Who is your favorite supporting character?
I'd have to say it is the scribe she encounters. While she doesn't eat him (she doesn't eat everyone in the book!) she still finds a way to use him to further her own glory in a sort of selfish, but at the same time nice way. This historian/scribe manages to meet her on a level playing field intellectually.
How does the setting relate to a place you have been?
New England day with
LOTS of snow and ice around!
What is Imora the Ice Dragon's favorite color?
Any of the shiny ones! You know, like gold, silver, rubies, sapphires- those are colors right?
What is Imora the Ice Dragon's favorite food?
Believe it or not, fairies are not only a very tasty treat, but extremely nutritious.
If Imora the Ice Dragon could go on any vacation she wanted, where would it be?
She would definitely go to the North Pole and spend a couple decades just lounging on a glacier and hanging out with polar bears. She'd need a few thousand servants to supply her with a constant stream of fish.
What does Imora the Ice Dragon do for fun? I mean, she's got decades of being awake; she must have some sort of hobby to fill in the years?

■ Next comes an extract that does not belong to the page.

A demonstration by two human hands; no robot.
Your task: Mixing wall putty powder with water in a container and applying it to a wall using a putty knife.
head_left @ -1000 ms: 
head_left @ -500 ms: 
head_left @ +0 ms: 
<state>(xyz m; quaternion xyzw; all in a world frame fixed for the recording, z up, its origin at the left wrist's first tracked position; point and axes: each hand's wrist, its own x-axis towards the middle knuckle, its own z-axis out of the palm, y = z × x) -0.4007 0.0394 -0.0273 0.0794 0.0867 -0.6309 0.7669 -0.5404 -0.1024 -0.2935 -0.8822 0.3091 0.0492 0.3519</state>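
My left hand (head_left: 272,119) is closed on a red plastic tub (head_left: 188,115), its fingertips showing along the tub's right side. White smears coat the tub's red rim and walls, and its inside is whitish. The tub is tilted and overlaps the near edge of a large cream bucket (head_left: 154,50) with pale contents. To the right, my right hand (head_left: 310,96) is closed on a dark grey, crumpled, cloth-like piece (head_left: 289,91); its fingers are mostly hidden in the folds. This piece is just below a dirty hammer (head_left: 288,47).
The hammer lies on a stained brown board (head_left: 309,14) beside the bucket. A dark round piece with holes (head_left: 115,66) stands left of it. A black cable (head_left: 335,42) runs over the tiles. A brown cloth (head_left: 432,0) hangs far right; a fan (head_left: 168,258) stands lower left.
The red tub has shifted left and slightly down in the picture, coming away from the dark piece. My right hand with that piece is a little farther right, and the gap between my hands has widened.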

You're right. Even Imora needs to take a break from showing off how powerful she is to the locals so they don't think they can mess with her. Hunting takes up a lot of her time, but when she's chillin' in the ice cave with a full belly, she likes to make ice sculptures. When she really needs to relax, she crochets with hooks made from bones and really, really, really big skeins of yarn.
Does this story have a central lesson?
If there is any central lesson, its that dragon's are not humans.
At what point did you decide to continue writing this book?
As soon as the outline was done. I like plotting everything out before I start writing. I don't always stick to the outline 100%, but I like to know what's coming so I can think about and take notes on parts I know are upcoming so I'm ready to write them when I get there.
Did the book turn out the way you wanted it to?
The biggest problem I had with Imora, was trying to make sure she couldn't easily be replaced with a human character, both physically and in the way she thought or made decisions. She had to be alien enough, that is different enough, from a human character but also be sympathetic to the reader.
Did you face any obstacles when writing this story with plot problems or character development?
The biggest problem I had was how to order the chapters. Part One is really the middle part of the story. Part Two is the beginning. Part Three is the end. The reason for this is Chapter One of Part One has the strongest introduction to the dragon, with her waking up in an ice cave after a hundred years asleep. I struggled with this order a lot and had a hard time finding a better way to introduce her.
Have you read books similar to this?
Conn Iggulden's historical fiction Conqueror series about the Genghis Khan gives the reader a hard, stone-faced character you just don't mess with or defy. Likewise, the main character in Bernhard Cornwell's Saxon Stories is brilliantly arrogant and sees himself as an awesome, teeth kicking warrior. Of course, Game of Thrones gives the reader many "villain" POVs.
There are plenty of fantasy books too. I remember reading the beginning of a Piers Anthony book that started in a goblin's point of view and the idea of an entire book told this way really struck my imagination. I don't remember the name of the book or if I even finished reading it after it dropped the goblin's point of view.
The Orcs trilogy tries to give us the orc's point of view but mostly could have been about a band of human mercenaries instead of monstrous, other-worldly orcs. We really didn't get a good idea of what it was to be an orc as much as it was to be a team of mercenaries working for the bad guy. We do get a good glimpse at other non-human characters though.